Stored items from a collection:
·····

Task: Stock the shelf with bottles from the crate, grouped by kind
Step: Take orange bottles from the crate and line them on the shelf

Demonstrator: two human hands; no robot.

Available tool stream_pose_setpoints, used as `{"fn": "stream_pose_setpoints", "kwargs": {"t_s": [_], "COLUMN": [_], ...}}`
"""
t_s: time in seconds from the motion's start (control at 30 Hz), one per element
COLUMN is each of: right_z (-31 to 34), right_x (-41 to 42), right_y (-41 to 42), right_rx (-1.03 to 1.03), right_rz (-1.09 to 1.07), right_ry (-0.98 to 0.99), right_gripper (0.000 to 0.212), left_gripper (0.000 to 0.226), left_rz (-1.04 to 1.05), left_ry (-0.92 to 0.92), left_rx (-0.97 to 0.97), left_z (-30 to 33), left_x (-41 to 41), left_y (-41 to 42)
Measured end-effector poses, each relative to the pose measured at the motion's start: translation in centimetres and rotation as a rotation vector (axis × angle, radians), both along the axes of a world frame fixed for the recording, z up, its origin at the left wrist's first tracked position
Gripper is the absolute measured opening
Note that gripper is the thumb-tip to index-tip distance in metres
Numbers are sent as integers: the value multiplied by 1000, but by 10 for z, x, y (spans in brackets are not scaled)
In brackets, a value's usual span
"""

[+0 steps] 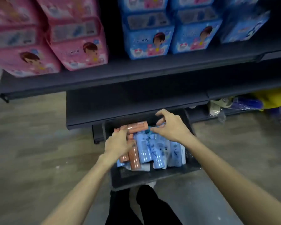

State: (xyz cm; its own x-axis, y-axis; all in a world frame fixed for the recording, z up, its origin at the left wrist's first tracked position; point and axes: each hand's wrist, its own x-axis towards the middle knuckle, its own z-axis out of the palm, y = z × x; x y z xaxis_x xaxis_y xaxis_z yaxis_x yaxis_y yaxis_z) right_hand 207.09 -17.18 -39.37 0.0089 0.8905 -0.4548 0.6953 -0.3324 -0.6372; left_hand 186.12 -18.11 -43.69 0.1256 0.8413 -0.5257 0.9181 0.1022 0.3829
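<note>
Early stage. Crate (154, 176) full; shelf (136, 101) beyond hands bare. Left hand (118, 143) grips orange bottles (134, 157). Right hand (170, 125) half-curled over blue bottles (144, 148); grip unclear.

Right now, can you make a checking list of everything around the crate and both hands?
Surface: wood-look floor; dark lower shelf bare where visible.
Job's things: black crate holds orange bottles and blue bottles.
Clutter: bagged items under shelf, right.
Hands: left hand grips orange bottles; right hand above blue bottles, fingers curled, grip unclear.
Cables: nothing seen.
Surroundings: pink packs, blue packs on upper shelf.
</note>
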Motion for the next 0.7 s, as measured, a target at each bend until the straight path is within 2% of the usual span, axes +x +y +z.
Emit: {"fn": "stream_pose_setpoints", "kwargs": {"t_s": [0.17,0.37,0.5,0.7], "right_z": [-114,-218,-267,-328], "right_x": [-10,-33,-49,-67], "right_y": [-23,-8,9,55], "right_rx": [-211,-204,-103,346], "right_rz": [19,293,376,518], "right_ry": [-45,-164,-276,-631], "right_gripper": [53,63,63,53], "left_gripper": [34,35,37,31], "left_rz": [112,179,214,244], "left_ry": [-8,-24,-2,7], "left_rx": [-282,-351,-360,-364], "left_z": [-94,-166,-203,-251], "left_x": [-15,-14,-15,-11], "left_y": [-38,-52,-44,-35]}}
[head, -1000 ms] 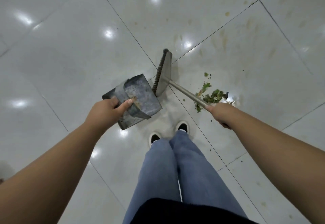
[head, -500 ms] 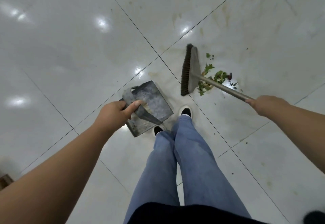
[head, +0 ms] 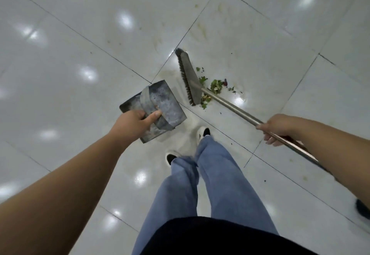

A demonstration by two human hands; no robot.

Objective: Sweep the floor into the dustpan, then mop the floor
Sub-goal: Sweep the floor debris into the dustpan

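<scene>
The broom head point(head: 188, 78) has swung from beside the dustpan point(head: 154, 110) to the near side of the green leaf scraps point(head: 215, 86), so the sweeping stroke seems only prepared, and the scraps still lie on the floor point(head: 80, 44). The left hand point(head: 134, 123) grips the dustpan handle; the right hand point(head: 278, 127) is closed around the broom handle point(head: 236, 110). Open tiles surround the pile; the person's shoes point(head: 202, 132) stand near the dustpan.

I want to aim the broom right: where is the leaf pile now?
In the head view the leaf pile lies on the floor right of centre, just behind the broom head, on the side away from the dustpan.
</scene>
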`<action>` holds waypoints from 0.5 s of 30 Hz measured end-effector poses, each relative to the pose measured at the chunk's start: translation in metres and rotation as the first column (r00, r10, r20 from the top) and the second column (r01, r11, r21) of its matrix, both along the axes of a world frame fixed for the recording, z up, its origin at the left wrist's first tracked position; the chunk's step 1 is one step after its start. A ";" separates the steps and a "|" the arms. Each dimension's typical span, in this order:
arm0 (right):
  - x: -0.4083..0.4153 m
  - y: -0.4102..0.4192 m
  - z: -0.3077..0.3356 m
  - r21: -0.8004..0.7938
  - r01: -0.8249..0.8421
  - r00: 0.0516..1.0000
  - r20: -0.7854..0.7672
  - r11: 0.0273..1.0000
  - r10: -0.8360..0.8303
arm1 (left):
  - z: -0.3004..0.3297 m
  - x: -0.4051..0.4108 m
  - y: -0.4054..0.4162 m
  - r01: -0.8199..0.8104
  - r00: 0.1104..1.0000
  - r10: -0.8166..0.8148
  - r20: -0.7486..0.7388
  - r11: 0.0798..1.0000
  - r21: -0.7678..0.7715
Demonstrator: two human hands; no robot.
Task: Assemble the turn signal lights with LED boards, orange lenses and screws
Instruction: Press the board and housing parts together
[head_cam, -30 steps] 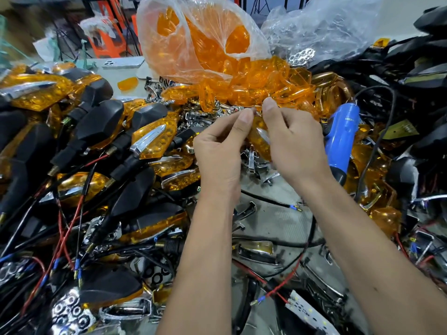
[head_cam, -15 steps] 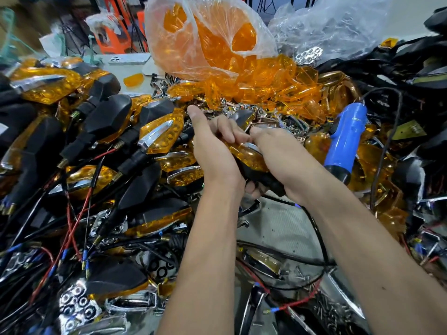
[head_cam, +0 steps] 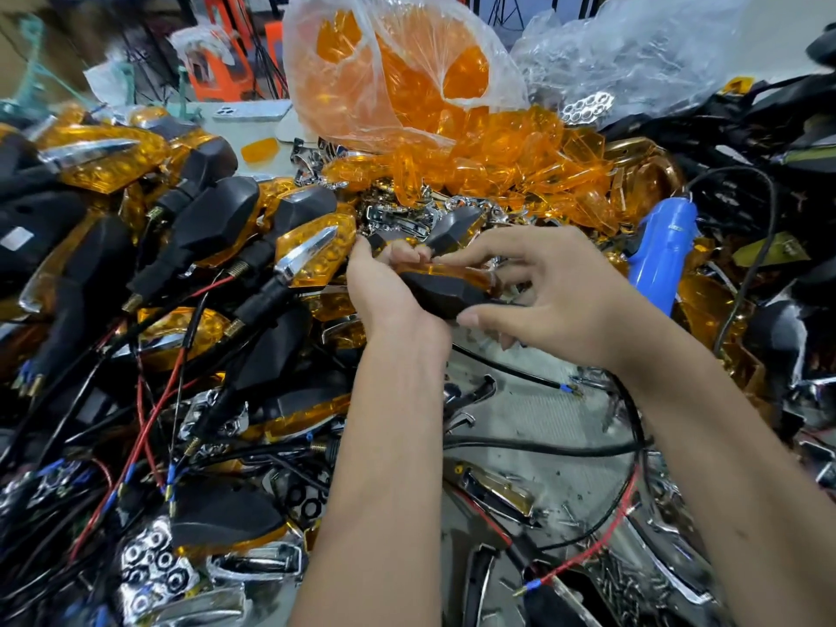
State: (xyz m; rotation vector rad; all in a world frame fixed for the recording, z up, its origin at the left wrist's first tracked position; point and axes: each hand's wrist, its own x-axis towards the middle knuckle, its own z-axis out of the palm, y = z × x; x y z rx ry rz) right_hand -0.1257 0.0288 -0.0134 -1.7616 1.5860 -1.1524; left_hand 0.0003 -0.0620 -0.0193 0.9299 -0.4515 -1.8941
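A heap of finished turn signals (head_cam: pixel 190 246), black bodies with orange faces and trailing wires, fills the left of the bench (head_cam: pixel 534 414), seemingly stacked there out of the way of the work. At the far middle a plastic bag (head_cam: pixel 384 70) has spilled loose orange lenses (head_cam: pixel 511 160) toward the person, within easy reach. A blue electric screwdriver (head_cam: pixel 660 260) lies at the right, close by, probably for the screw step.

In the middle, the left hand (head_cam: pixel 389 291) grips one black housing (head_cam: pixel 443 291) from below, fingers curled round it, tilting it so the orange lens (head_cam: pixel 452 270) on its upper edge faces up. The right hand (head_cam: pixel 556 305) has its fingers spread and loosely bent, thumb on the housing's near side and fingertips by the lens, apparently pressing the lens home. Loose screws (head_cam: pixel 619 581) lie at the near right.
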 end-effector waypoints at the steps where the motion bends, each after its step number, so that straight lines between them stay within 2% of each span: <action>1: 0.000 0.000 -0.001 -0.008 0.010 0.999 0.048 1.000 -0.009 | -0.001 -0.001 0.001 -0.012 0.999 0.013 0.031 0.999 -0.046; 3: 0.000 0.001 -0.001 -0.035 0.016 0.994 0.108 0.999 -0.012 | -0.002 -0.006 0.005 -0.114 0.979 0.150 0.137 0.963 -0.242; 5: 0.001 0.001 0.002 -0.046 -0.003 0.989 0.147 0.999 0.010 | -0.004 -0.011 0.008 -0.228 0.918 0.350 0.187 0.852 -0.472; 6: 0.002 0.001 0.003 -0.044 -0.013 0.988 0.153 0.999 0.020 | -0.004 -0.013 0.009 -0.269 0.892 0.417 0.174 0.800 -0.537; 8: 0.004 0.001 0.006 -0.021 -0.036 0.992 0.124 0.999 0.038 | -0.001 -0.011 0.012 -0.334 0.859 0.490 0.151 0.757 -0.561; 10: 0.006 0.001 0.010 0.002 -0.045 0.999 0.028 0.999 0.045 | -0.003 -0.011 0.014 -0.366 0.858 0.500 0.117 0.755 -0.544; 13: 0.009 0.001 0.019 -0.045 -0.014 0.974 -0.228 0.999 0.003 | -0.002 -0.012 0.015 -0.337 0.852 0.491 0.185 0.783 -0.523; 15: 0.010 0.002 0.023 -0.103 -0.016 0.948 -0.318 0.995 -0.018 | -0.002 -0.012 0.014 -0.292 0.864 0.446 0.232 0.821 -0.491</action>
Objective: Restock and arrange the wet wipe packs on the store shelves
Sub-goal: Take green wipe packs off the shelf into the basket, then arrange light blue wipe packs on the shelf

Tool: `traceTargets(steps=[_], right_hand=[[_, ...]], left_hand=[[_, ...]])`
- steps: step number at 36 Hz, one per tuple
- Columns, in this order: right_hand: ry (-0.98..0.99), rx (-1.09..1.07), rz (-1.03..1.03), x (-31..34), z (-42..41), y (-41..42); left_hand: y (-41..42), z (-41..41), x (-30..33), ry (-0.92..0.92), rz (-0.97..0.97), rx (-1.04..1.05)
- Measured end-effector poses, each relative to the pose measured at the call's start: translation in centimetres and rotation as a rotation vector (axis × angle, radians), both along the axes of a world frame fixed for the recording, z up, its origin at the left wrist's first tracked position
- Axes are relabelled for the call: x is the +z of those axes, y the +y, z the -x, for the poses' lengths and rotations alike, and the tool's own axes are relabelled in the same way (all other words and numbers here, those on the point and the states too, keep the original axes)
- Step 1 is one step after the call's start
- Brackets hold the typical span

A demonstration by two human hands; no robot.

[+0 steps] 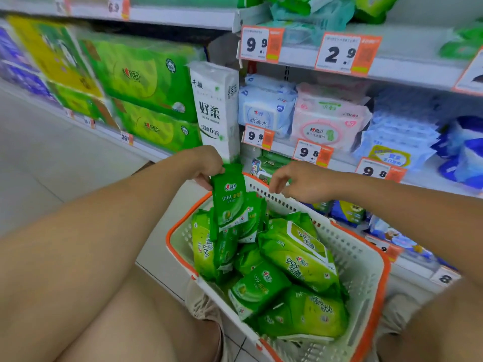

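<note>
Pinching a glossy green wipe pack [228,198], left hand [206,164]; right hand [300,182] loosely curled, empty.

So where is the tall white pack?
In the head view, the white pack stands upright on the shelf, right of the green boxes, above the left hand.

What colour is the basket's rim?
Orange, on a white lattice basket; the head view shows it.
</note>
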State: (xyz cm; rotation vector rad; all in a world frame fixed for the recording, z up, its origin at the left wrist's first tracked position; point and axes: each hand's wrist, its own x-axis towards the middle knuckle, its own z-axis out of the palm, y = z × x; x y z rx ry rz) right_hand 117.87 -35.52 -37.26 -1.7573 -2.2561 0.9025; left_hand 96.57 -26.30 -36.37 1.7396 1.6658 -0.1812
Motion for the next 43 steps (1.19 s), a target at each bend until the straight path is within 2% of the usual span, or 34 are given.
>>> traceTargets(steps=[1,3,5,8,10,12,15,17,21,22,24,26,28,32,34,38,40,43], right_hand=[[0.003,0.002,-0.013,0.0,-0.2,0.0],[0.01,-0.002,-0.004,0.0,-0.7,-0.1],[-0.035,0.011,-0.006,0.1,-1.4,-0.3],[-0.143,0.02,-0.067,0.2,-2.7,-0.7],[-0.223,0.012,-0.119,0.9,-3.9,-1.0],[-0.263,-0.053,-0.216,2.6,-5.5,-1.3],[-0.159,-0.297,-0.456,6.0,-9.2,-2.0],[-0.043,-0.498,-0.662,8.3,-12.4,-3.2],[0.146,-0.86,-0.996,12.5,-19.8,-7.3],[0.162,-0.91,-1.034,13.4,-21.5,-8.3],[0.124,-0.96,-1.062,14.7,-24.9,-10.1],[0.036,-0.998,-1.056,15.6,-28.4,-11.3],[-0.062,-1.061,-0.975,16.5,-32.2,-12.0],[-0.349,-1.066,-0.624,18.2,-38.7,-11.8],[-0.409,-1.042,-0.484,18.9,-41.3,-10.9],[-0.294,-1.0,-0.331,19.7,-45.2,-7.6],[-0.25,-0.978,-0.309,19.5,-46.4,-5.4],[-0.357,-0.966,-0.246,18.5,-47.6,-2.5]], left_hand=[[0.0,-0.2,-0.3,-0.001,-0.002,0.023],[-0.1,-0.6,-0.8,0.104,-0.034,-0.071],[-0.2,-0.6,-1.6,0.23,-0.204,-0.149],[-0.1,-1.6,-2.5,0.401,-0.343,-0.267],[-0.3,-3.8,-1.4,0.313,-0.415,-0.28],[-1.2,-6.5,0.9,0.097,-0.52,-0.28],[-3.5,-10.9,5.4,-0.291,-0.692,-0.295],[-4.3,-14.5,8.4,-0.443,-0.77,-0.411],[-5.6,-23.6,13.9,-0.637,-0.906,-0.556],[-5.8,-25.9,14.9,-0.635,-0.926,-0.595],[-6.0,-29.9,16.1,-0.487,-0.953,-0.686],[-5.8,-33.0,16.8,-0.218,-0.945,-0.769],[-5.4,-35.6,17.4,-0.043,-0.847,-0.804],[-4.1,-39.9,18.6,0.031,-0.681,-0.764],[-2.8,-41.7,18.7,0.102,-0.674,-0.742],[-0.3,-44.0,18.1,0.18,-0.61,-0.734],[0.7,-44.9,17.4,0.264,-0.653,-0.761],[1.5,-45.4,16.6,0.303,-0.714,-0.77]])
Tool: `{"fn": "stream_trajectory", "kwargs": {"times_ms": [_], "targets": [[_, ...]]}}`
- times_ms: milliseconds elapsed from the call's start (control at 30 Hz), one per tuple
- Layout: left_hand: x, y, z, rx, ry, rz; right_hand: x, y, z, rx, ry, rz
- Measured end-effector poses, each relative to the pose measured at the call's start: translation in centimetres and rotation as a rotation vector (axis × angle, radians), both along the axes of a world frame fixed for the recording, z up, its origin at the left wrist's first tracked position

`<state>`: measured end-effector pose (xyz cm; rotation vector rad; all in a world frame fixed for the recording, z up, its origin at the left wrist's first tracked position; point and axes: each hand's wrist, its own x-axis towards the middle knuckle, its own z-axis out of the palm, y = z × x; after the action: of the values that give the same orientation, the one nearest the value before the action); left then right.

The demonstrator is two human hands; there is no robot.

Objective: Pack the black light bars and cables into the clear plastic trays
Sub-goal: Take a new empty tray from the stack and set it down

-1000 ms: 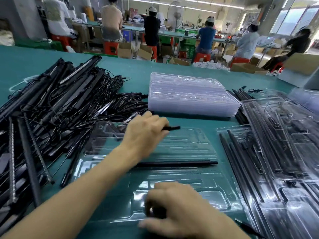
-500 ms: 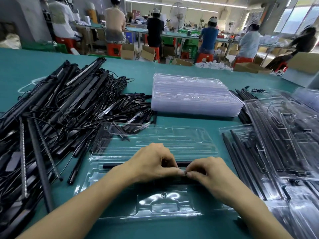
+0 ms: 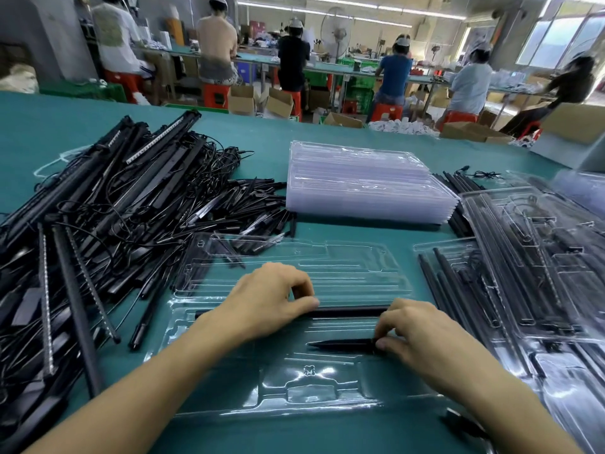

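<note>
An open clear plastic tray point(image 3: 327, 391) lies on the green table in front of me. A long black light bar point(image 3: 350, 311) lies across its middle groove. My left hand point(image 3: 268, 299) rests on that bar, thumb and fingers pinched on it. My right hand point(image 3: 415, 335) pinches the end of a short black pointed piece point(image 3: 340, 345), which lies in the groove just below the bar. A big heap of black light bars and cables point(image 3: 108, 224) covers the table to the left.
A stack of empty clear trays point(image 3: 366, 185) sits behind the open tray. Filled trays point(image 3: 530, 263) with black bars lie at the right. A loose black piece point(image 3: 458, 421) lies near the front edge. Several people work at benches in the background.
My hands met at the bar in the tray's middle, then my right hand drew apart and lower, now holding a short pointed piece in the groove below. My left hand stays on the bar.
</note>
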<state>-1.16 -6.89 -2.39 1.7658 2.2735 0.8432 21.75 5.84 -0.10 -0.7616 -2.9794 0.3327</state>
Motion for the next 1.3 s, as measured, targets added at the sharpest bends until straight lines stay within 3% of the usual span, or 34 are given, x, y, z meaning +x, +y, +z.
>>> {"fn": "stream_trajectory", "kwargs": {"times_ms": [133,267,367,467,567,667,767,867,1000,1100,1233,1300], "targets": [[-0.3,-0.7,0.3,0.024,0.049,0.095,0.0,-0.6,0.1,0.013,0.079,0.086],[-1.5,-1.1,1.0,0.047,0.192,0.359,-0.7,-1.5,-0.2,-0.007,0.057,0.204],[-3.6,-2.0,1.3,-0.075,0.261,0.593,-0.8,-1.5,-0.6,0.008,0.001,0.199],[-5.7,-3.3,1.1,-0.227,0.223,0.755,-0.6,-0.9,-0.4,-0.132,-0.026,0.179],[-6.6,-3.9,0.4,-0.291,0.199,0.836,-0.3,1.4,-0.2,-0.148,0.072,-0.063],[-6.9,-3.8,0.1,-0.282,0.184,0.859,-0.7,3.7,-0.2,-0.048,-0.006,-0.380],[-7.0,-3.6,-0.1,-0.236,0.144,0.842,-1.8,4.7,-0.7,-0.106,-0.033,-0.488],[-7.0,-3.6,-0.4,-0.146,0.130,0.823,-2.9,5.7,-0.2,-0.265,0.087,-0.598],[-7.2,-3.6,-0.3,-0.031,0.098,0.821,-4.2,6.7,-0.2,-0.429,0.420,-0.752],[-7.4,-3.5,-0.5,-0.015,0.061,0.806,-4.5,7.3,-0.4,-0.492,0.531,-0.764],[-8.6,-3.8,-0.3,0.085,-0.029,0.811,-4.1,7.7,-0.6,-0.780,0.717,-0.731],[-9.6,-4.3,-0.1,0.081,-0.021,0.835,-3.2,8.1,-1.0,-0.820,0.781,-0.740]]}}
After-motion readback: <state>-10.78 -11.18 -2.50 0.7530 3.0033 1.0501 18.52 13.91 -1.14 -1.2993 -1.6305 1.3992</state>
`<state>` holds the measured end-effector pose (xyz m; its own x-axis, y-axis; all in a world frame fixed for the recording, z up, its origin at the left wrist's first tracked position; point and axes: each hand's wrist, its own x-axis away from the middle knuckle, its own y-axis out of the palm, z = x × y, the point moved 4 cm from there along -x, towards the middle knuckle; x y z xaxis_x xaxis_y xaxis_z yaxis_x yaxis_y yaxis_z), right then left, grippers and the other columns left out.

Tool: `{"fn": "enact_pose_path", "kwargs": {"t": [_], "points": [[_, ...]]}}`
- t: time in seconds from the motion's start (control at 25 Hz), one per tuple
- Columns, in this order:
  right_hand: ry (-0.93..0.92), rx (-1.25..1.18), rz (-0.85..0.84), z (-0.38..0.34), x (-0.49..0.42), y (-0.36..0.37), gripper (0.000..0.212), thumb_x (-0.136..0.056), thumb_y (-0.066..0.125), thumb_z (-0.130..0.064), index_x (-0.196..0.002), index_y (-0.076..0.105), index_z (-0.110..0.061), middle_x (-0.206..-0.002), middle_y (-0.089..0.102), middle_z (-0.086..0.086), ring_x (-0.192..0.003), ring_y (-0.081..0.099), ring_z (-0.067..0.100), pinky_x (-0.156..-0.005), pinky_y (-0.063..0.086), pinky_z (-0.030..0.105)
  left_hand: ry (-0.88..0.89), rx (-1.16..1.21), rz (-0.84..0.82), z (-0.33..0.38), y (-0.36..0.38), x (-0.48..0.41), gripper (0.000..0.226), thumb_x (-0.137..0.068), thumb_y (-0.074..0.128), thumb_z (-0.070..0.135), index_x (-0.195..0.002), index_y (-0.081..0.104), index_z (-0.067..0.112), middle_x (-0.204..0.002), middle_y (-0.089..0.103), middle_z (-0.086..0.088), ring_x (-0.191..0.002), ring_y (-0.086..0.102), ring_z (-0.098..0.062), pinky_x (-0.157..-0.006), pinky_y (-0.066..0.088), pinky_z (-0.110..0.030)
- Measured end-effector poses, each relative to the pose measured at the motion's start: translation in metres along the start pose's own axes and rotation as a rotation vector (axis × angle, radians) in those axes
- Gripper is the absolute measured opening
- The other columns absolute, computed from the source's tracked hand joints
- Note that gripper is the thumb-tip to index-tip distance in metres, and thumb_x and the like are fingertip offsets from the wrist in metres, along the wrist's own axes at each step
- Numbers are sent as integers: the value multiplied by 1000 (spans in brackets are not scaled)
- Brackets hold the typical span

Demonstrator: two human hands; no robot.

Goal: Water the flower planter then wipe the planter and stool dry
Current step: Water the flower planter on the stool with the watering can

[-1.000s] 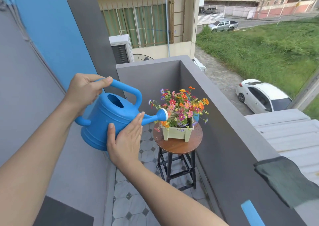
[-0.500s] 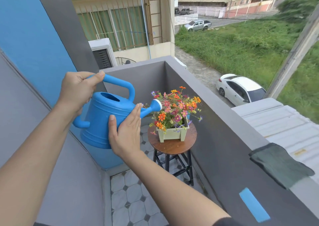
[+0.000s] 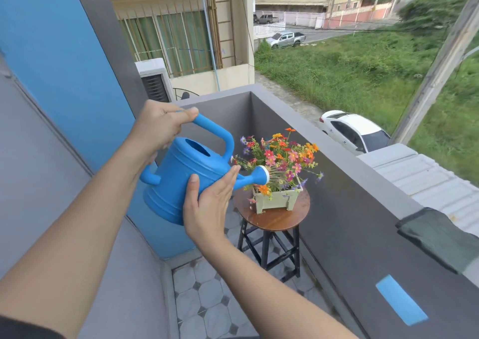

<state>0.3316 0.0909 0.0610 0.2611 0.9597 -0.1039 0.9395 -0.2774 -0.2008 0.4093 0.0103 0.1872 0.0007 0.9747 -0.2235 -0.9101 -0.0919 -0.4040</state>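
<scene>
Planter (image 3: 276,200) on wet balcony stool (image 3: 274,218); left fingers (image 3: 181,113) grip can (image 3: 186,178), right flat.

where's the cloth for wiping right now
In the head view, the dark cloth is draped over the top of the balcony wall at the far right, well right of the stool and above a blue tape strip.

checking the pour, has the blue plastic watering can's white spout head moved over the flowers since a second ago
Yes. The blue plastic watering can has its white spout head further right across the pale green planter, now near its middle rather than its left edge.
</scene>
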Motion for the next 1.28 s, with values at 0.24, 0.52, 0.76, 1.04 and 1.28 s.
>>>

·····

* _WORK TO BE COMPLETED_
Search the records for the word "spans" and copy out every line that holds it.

* _RESPONSE TO THE EXERCISE_
Numbers are sent as integers: the value multiplied by 1000, but by 10 for z, x, y (spans in brackets are not scaled)
- Numbers are sent as integers: the value multiplied by 1000 (spans in brackets are not scaled)

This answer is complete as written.